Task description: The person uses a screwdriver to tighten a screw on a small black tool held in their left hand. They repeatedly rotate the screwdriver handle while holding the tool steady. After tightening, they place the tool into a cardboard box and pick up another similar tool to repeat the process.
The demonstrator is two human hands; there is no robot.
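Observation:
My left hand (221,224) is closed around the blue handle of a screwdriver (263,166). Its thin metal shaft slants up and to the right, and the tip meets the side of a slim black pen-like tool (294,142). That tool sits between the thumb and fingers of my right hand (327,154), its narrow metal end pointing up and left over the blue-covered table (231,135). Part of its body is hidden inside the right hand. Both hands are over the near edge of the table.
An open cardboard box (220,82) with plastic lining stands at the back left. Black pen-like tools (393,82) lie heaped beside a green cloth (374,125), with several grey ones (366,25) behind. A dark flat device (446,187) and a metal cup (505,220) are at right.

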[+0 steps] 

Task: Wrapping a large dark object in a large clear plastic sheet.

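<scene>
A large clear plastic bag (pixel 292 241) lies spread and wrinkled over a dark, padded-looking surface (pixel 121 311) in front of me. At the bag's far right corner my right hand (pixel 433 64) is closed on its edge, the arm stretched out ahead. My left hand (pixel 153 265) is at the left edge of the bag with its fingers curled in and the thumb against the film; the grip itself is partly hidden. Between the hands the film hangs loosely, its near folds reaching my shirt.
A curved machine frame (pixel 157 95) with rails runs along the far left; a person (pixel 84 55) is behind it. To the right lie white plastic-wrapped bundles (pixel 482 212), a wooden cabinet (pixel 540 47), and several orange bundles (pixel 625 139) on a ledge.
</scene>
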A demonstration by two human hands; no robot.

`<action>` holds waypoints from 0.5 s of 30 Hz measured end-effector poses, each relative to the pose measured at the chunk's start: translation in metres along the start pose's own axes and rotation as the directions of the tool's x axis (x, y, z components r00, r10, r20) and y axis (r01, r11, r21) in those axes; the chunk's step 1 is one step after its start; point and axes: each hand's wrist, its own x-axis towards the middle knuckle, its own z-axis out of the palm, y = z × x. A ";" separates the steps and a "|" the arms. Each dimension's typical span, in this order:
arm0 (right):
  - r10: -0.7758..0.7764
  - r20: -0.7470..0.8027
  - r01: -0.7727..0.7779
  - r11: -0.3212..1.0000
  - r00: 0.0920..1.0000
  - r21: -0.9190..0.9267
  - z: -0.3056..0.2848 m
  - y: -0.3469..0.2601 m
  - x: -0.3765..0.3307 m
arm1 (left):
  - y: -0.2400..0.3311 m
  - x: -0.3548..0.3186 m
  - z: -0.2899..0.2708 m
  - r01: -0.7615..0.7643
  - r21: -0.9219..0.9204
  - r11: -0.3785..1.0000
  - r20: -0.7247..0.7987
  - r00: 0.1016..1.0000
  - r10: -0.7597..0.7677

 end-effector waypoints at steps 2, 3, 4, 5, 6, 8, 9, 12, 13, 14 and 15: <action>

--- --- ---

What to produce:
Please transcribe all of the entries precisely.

Task result:
Task description: The person uses a screwdriver to tighten a screw on a small black tool held in their left hand. They repeatedly rotate the screwdriver handle while holding the tool steady. After tightening, they place the tool into a cardboard box and pick up another similar tool to repeat the process.
The demonstrator is two human hands; there is no robot.
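Observation:
My left hand (221,224) is closed around the blue handle of a screwdriver (263,166). Its thin metal shaft slants up and to the right, and the tip meets the side of a slim black pen-like tool (294,142). That tool sits between the thumb and fingers of my right hand (327,154), its narrow metal end pointing up and left over the blue-covered table (231,135). Part of its body is hidden inside the right hand. Both hands are over the near edge of the table.
An open cardboard box (220,82) with plastic lining stands at the back left. Black pen-like tools (393,82) lie heaped beside a green cloth (374,125), with several grey ones (366,25) behind. A dark flat device (446,187) and a metal cup (505,220) are at right.
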
[+0 steps] 

Task: Wrapping a large dark object in a large clear plastic sheet.

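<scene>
A large clear plastic bag (pixel 292 241) lies spread and wrinkled over a dark, padded-looking surface (pixel 121 311) in front of me. At the bag's far right corner my right hand (pixel 433 64) is closed on its edge, the arm stretched out ahead. My left hand (pixel 153 265) is at the left edge of the bag with its fingers curled in and the thumb against the film; the grip itself is partly hidden. Between the hands the film hangs loosely, its near folds reaching my shirt.
A curved machine frame (pixel 157 95) with rails runs along the far left; a person (pixel 84 55) is behind it. To the right lie white plastic-wrapped bundles (pixel 482 212), a wooden cabinet (pixel 540 47), and several orange bundles (pixel 625 139) on a ledge.
</scene>
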A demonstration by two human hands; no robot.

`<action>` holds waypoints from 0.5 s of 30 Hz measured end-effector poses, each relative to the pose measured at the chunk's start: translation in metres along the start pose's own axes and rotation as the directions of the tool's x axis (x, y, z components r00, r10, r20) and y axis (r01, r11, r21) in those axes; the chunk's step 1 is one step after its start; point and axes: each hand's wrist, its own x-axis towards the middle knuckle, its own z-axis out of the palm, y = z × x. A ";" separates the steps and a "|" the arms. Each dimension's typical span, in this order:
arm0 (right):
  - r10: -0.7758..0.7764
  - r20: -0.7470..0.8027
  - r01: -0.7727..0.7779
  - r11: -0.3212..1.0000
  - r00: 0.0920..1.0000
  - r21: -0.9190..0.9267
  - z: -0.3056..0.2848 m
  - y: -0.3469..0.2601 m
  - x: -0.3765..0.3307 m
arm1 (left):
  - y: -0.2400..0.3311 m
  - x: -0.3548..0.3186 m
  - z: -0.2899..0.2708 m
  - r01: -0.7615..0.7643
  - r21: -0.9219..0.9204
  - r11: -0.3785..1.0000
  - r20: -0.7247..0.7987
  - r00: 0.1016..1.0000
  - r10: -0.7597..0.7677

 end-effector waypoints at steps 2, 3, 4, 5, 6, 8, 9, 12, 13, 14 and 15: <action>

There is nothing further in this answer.